(Records from a dataset)
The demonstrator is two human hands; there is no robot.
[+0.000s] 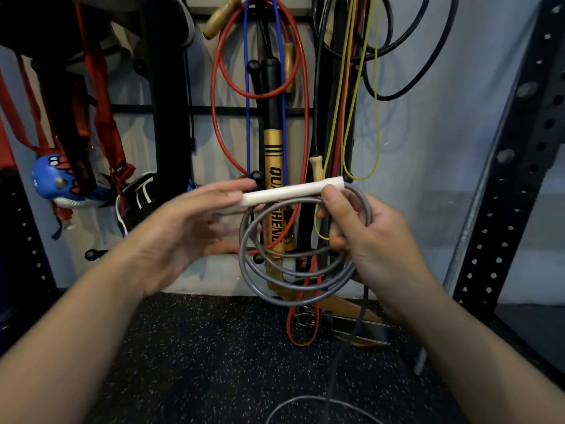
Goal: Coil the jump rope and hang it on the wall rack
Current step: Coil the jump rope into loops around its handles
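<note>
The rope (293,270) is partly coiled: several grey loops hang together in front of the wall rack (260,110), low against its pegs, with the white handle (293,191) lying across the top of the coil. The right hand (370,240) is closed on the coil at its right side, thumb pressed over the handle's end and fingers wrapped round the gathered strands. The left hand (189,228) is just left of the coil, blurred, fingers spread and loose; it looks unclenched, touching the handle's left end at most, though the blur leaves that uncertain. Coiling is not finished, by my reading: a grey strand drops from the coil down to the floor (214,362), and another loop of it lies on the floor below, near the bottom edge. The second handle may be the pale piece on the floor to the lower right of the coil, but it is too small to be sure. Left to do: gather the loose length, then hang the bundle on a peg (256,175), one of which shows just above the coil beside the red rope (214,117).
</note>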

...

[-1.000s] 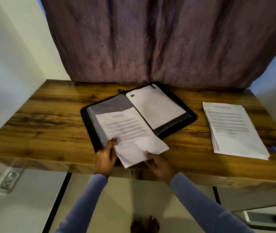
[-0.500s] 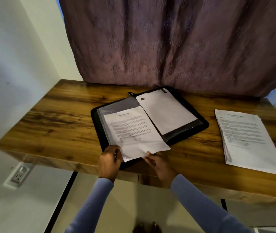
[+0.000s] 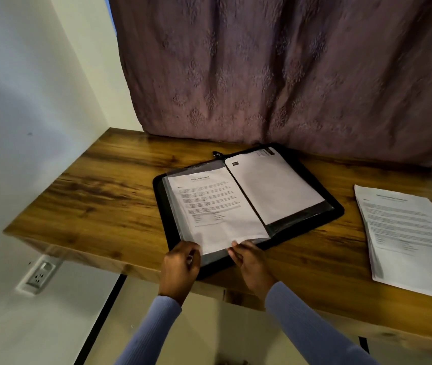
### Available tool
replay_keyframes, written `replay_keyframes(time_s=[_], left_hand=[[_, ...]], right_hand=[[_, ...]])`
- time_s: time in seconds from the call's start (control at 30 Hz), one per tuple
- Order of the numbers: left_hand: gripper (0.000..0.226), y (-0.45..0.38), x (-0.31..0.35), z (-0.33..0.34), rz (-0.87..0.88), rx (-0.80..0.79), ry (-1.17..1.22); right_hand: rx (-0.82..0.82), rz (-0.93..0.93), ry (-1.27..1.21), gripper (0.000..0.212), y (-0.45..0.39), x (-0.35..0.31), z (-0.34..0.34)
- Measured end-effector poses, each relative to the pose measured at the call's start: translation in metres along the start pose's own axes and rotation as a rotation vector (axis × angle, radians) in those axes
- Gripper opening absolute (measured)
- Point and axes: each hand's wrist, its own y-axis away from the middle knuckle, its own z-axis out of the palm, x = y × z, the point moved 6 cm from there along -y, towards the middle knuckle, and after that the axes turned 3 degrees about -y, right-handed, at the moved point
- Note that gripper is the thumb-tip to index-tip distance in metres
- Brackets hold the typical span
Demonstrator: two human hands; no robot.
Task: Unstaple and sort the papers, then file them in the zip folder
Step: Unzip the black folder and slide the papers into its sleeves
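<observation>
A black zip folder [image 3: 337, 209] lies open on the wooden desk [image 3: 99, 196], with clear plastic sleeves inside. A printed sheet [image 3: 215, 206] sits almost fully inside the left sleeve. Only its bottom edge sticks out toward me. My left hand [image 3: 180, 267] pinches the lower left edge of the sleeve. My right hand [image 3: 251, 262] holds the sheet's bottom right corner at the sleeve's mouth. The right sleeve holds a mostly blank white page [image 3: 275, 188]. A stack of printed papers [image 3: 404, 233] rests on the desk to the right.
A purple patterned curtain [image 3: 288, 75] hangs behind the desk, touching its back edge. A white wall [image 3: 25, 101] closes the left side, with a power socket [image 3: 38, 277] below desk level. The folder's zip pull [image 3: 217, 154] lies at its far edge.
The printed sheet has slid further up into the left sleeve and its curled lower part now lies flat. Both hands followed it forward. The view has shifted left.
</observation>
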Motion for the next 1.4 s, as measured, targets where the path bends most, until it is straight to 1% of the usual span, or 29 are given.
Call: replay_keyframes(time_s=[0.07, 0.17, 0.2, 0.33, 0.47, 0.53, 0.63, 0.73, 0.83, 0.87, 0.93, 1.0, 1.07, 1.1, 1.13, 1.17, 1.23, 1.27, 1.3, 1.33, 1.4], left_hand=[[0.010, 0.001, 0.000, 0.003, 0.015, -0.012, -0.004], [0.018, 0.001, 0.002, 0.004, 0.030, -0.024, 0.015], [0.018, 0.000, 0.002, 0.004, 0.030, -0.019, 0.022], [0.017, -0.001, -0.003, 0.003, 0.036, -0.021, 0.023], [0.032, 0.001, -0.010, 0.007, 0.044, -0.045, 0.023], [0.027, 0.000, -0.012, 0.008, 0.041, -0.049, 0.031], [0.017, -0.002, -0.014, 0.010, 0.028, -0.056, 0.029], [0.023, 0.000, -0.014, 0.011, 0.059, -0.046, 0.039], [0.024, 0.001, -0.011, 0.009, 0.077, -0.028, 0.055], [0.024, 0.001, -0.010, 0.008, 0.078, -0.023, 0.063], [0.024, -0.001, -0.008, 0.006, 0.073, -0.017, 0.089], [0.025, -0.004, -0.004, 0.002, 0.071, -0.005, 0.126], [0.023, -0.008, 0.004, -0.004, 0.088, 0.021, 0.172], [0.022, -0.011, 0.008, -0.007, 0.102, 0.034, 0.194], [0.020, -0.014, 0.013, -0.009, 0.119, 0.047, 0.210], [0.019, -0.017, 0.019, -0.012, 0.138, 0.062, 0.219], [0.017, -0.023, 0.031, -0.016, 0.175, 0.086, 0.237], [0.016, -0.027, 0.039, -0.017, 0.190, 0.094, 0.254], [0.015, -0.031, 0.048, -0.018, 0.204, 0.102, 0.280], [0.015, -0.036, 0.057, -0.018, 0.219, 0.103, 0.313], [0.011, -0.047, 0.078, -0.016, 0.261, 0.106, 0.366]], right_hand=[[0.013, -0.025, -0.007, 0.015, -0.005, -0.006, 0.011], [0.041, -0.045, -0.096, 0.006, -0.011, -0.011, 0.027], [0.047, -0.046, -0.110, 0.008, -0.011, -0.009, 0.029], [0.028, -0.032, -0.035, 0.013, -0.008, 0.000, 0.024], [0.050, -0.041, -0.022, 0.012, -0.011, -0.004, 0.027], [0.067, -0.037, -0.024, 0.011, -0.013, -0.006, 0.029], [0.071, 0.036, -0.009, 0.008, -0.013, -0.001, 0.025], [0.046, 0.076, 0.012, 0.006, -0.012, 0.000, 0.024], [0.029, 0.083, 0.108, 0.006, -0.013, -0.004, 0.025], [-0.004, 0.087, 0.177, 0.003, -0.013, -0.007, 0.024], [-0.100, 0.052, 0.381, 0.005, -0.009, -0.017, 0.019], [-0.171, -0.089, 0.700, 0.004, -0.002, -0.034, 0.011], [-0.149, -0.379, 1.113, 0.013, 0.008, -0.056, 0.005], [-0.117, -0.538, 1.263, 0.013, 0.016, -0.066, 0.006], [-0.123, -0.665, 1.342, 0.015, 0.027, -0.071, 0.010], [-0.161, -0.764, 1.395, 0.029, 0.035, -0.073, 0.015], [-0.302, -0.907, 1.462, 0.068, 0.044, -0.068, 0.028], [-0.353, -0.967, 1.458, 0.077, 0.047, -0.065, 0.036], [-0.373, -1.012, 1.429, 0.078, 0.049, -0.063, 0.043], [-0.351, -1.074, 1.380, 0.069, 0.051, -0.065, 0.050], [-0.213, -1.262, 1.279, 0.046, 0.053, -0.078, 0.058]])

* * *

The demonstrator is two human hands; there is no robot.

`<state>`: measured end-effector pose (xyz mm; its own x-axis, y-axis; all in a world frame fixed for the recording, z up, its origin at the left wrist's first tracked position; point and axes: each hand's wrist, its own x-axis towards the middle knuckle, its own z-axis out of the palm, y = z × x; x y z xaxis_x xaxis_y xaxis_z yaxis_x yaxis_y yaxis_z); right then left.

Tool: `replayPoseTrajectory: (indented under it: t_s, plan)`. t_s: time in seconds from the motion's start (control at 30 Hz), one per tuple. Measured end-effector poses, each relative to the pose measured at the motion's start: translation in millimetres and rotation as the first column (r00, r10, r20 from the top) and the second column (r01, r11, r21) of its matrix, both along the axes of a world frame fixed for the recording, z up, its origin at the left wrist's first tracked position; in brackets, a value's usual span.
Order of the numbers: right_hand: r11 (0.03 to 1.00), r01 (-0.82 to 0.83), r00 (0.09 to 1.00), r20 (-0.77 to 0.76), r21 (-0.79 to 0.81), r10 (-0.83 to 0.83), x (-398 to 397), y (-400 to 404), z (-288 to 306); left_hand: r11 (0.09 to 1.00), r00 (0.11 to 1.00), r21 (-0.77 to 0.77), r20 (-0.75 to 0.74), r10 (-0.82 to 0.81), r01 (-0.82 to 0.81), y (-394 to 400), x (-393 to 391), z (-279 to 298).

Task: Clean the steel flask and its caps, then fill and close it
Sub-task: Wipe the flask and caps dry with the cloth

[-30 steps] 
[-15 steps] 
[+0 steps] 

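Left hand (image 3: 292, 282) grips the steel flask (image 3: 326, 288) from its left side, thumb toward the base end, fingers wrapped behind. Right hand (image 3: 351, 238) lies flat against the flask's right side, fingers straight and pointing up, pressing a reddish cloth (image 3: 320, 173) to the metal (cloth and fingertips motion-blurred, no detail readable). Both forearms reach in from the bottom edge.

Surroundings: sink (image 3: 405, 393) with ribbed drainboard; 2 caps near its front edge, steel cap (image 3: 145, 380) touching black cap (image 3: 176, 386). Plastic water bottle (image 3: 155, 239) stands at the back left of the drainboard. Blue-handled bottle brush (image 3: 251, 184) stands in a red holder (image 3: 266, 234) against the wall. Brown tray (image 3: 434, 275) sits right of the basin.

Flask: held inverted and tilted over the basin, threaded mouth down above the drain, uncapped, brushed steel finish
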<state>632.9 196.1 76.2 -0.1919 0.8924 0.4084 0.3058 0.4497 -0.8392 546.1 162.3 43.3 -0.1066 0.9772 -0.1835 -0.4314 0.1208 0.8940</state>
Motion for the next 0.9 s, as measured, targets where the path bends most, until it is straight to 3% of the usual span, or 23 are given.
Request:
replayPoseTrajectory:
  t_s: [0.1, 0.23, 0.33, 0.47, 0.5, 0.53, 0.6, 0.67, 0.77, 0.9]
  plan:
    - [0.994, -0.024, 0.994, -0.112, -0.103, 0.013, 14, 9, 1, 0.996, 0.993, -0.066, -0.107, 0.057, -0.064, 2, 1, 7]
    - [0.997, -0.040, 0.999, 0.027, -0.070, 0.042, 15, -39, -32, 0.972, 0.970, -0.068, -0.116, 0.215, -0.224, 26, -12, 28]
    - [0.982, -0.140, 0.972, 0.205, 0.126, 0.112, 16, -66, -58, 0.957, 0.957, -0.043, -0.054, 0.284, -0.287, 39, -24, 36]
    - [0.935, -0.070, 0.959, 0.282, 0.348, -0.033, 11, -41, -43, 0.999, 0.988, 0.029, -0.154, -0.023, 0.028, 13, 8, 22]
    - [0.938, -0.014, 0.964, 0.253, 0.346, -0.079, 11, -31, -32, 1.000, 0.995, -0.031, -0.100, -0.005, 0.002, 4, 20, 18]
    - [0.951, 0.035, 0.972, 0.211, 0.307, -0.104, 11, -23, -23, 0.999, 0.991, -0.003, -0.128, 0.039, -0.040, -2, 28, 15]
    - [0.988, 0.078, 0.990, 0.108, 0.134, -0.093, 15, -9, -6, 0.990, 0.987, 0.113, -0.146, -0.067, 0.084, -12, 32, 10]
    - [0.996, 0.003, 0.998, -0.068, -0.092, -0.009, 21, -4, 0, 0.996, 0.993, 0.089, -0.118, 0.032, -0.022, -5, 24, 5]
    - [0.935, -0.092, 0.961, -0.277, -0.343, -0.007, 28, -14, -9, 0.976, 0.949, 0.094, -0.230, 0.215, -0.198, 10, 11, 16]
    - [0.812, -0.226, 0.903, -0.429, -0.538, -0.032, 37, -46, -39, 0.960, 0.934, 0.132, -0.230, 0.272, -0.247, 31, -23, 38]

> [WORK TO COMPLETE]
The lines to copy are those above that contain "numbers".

> [COMPLETED EXERCISE]
- Order of the numbers: left_hand: gripper (0.000..0.226), y (-0.45..0.38), x (-0.31..0.35), z (-0.33..0.34), rz (-0.87..0.88), rx (-0.80..0.79), ry (-1.17..1.22); right_hand: rx (-0.82..0.82), rz (-0.93..0.93), ry (-1.27..1.21), gripper (0.000..0.212), y (-0.45..0.39), x (-0.35..0.31), z (-0.34..0.34)
Order of the numbers: right_hand: r11 (0.03 to 1.00), r01 (-0.82 to 0.83), r00 (0.09 to 1.00), r20 (-0.77 to 0.76), r21 (-0.79 to 0.81), r10 (-0.83 to 0.83), x (-398 to 397), y (-400 to 404), z (-288 to 306); left_hand: r11 (0.09 to 1.00), r00 (0.11 to 1.00), r21 (-0.77 to 0.77), r20 (-0.75 to 0.74), r10 (-0.82 to 0.81), r01 (-0.82 to 0.81), y (-394 to 400), x (-393 to 391), z (-279 to 298).

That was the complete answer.